## WHAT IS REQUIRED
Work out the count of lines in the listing below that include "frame". Give that count alone.

## DATA SUPPLIED
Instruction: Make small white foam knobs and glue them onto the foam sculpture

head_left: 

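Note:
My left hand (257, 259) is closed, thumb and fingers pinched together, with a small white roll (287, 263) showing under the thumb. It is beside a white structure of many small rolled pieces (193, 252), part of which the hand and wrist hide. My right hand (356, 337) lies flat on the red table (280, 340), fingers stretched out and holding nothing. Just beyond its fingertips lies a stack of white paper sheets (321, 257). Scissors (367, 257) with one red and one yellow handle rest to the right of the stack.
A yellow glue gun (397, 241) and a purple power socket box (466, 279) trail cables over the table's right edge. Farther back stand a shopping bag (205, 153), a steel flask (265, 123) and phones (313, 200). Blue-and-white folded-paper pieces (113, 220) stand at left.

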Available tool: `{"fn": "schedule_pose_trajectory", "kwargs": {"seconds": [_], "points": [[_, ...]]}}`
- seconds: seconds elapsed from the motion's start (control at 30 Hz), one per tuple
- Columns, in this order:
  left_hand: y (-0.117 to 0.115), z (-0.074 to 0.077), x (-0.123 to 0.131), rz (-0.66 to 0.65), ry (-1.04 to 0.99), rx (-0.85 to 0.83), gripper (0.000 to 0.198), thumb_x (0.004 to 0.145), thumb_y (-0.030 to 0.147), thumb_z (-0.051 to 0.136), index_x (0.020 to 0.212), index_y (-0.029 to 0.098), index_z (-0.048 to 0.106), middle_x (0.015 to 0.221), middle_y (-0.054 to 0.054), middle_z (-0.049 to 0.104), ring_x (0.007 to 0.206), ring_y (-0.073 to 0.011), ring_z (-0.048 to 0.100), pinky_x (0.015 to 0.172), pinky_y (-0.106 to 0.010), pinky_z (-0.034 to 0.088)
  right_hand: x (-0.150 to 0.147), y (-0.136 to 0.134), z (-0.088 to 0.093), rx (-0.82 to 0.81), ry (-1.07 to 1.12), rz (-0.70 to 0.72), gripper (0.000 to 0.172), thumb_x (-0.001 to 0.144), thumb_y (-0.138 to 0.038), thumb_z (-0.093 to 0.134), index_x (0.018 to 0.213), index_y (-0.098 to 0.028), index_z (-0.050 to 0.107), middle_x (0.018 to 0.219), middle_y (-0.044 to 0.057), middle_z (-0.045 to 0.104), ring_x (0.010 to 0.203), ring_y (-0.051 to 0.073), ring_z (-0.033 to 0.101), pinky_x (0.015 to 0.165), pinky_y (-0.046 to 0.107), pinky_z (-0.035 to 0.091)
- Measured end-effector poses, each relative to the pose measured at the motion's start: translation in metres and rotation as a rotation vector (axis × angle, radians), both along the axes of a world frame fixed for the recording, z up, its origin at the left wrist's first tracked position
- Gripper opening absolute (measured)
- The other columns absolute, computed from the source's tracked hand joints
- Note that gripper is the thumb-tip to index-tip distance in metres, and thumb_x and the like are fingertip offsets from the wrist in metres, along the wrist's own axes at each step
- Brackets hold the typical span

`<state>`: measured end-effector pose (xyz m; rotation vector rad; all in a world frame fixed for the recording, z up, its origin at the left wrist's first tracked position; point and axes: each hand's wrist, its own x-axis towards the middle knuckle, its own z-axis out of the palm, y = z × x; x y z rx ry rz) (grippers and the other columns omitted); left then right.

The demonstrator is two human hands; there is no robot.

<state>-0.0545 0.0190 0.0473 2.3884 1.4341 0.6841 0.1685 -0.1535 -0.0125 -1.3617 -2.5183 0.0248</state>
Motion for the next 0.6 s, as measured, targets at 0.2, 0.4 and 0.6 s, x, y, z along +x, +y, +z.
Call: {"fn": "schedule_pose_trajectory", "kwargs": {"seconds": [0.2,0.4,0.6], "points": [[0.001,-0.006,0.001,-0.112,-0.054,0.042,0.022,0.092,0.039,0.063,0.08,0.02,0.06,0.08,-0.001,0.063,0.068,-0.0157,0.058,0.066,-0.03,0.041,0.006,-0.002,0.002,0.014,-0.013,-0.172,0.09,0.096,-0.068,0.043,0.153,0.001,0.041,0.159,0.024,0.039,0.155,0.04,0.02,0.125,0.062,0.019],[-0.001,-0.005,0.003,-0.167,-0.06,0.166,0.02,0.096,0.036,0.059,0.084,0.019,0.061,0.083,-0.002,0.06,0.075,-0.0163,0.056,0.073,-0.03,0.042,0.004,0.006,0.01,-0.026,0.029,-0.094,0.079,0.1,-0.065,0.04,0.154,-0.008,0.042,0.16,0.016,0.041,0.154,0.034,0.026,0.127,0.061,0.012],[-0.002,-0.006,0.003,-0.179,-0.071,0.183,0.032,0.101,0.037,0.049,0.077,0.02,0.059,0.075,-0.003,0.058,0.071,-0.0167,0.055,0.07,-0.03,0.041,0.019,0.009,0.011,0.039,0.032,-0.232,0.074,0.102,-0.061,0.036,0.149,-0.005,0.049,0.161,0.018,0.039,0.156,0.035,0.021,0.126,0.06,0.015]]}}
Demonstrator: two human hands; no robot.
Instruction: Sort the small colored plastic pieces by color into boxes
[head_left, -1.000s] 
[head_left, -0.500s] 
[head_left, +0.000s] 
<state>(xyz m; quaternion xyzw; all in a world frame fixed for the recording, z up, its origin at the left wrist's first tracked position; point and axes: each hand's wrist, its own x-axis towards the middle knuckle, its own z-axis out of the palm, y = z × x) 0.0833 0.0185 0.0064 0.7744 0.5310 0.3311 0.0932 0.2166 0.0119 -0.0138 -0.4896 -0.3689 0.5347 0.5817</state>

## RESPONSE
3